Its the secretary of Treasury. The secretary of state is supposed to approve pipelines being built by people who donate to their charitable foundation (see how I bring it back to charity?).
Buying the cookies was not charitable. You were supporting your daughter’s girl scout troop. Giving them to the food pantry was more charitable. It is about as charitable as giving your old coats and sweaters to the homeless shelter.
Right now, private individuals are directing the spending of tax revenue through the charitable deduction. We have federal programs (like SNAP and WIC) to deal with the vast majority of food need. We have federal programs to fund women’s shelters (Violence Against Women Act).

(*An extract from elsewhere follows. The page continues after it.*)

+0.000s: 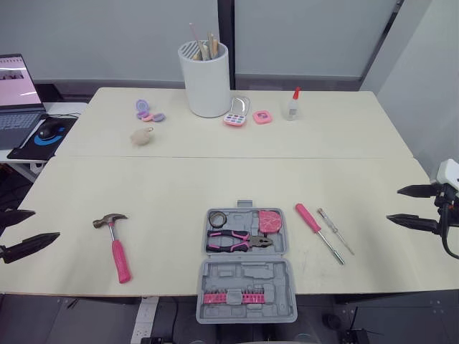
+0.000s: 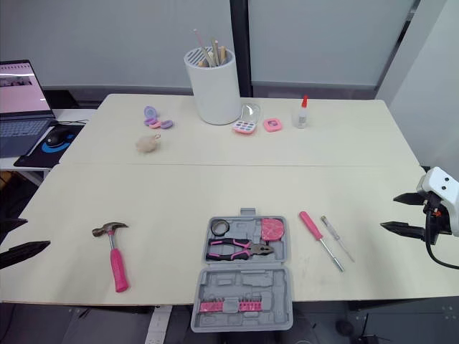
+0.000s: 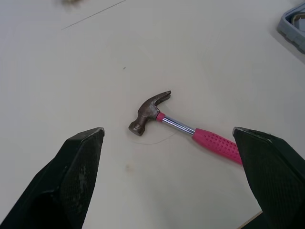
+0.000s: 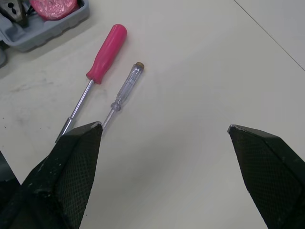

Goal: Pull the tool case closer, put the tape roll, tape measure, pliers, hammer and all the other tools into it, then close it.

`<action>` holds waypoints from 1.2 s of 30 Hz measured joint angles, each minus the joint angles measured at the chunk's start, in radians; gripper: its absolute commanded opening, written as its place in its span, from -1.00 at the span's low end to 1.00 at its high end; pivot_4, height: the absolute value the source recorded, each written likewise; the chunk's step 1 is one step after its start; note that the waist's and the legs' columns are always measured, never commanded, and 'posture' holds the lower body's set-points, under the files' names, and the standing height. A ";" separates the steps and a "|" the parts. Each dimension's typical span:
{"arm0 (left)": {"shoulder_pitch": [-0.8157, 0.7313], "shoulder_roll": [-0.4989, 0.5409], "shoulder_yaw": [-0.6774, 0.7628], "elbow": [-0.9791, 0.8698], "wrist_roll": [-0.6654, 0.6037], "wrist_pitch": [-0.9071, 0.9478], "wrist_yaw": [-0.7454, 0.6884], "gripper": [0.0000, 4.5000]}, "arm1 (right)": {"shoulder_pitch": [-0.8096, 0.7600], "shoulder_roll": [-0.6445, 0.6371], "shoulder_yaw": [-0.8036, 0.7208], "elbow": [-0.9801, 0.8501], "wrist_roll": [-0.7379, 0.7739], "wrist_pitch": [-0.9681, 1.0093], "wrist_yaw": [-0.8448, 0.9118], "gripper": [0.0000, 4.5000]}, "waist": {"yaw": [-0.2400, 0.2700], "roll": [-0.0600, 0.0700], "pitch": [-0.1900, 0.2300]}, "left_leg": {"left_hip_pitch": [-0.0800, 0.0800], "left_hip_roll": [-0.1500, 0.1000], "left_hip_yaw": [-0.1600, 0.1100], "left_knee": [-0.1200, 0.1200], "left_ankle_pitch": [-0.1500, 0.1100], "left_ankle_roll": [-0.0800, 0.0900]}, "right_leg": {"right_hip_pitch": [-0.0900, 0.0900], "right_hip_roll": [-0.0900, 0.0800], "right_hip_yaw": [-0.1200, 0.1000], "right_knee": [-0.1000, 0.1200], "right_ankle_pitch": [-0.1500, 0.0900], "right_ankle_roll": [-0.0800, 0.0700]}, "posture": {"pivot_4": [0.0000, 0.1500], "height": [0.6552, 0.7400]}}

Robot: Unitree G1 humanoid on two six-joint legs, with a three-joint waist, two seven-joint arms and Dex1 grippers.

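The grey tool case point(image 1: 244, 274) lies open at the table's front centre. Its far half holds the tape roll point(image 1: 217, 218), pink tape measure point(image 1: 270, 221) and pliers point(image 1: 239, 241). A row of pink bits point(image 1: 233, 297) sits in the near half. The pink-handled hammer point(image 1: 115, 240) lies on the table left of the case, ahead of my open left gripper point(image 1: 18, 231). A pink screwdriver point(image 1: 315, 226) and a clear tester screwdriver point(image 1: 335, 231) lie right of the case. My right gripper point(image 1: 412, 206) is open near the table's right edge, further right than both screwdrivers.
At the back of the table stand a white holder with sticks point(image 1: 206, 79), a glue bottle point(image 1: 292, 105), pink compacts point(image 1: 237, 117), purple pieces point(image 1: 147, 111) and a fluffy ball point(image 1: 142, 137). A laptop point(image 1: 16, 93) and mouse point(image 1: 50, 130) sit on a side desk at far left.
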 measured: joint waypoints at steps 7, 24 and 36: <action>0.060 -0.051 -0.060 -0.318 0.020 0.004 0.056 0.58 | 0.010 0.084 0.120 -0.234 -0.044 -0.008 -0.081 0.57 | -0.001 0.000 0.000 | 0.000 0.000 0.000 0.000 0.000 0.000 | 0.000 0.000 0.000 0.000 0.000 0.000 | 1.00 1.00; 0.009 -0.236 -0.617 -0.784 0.231 0.120 0.341 -1.00 | -0.039 0.286 0.503 -0.433 -0.268 0.038 -0.231 -1.00 | 0.003 -0.001 0.000 | -0.001 -0.001 -0.005 0.002 0.000 0.000 | 0.003 0.004 0.000 0.000 0.001 0.001 | 1.00 1.00; -0.040 -0.330 -0.844 -0.747 0.366 0.128 0.436 -1.00 | -0.043 0.381 0.629 -0.404 -0.364 0.018 -0.265 -1.00 | 0.003 -0.001 -0.001 | -0.001 -0.002 -0.006 0.003 0.000 0.000 | 0.004 0.005 0.000 0.000 0.001 0.001 | 1.00 1.00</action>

Sure charitable donations are useful to making these places a but this is part of the civilized society we are buying with our taxes.
If anonymity or not being able to lay off part of the cost of his/her gift is a deal-breaker for someone, then they will donate less, no doubt, but perhaps then there’s a better word for the transaction than “charity.” Women’s shelters and aid to the poor/disadvantaged should be paid for with taxes and whatever additional contributions individuals want to make-at their own expense. But deciding to sponsor the upcoming ballet season, or buying a new wing for one’s church, or any other deductible cause, shouldn’t be allowed to affect the amount of tax dollars allocated through democratic process. How anyone could conflate this with Ayn Rand is beyond me.
Because the boys are supposed to be learning something about business. Sales for kids organizations should be teaching skills and concepts (like profit margin and cost of good sold) in addition to just raising money.
But also as a civilized society, we’ve decided to underfund these and encourage altruism through a charitable deduction on our taxes. As a government, we have often argued that private charities do a better job with some of these populations than the government can.
(Personally, I don’t believe that, I’d like to see the government fund these things with tax dollars - but until the government steps in to buy my local museum art, refresh the Science museum and fully funds the local food shelf, its what we’ve got).
The Secretary of Treasury is the one that approves their status as a charitable organization to whom you can make tax deductible contributions. I don’t really think anyone gives a shit whether a state approves an organization as a non-profit.